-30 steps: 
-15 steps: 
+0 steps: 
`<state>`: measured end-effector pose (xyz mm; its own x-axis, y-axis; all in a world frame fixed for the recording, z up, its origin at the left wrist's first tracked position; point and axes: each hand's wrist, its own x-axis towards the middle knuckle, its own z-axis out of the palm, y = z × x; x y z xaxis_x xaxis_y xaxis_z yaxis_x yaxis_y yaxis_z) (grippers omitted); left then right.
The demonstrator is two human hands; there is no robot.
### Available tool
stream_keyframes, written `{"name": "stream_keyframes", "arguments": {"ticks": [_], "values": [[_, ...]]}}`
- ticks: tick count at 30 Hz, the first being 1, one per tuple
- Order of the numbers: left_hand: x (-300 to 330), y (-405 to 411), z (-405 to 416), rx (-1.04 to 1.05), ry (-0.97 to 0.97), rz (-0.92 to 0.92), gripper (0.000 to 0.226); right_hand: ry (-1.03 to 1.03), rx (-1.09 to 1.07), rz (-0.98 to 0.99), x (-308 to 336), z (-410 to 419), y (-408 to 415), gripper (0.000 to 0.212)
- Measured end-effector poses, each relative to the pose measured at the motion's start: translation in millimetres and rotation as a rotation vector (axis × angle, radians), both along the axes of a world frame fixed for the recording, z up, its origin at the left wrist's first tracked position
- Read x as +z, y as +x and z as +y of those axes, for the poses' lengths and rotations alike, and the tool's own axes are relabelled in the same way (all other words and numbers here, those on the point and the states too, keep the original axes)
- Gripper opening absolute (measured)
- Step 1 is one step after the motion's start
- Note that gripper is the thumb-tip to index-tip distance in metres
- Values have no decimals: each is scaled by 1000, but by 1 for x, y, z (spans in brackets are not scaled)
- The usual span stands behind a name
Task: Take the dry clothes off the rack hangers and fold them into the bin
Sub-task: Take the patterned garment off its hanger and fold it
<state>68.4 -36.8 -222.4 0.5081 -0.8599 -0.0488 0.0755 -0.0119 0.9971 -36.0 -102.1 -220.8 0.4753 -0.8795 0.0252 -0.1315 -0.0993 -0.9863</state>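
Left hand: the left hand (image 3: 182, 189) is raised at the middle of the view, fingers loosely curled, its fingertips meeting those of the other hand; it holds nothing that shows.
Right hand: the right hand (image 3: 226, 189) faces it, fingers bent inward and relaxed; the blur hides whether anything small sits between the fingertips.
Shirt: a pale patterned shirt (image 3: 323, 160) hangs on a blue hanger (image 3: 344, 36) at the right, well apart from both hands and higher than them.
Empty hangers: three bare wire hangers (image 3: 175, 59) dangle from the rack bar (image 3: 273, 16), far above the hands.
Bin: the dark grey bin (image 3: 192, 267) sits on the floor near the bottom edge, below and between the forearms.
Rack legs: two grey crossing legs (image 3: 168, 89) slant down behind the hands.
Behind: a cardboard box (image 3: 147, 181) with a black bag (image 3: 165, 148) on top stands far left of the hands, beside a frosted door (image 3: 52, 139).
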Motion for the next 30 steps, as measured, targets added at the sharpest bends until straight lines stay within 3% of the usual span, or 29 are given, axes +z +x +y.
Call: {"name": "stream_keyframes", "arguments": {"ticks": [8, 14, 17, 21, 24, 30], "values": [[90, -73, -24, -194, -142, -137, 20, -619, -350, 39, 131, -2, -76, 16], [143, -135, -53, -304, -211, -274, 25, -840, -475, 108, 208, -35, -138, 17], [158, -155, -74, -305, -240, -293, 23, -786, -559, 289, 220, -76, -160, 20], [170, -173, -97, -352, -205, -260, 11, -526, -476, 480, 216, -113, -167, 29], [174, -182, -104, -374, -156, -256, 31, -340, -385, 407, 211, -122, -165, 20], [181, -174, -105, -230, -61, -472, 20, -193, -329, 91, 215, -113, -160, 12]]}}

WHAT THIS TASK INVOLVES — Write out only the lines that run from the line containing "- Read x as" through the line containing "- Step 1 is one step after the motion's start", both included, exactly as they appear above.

ANSWER TO THE EXERCISE —
- Read x as +z, y as +x and z as +y of those axes, for the poses' lengths and rotations alike, and the tool's own axes are relabelled in the same way (all other words and numbers here, those on the point and the states too, keep the original axes)
- Gripper opening absolute (measured)
- Step 1 is one step after the motion's start

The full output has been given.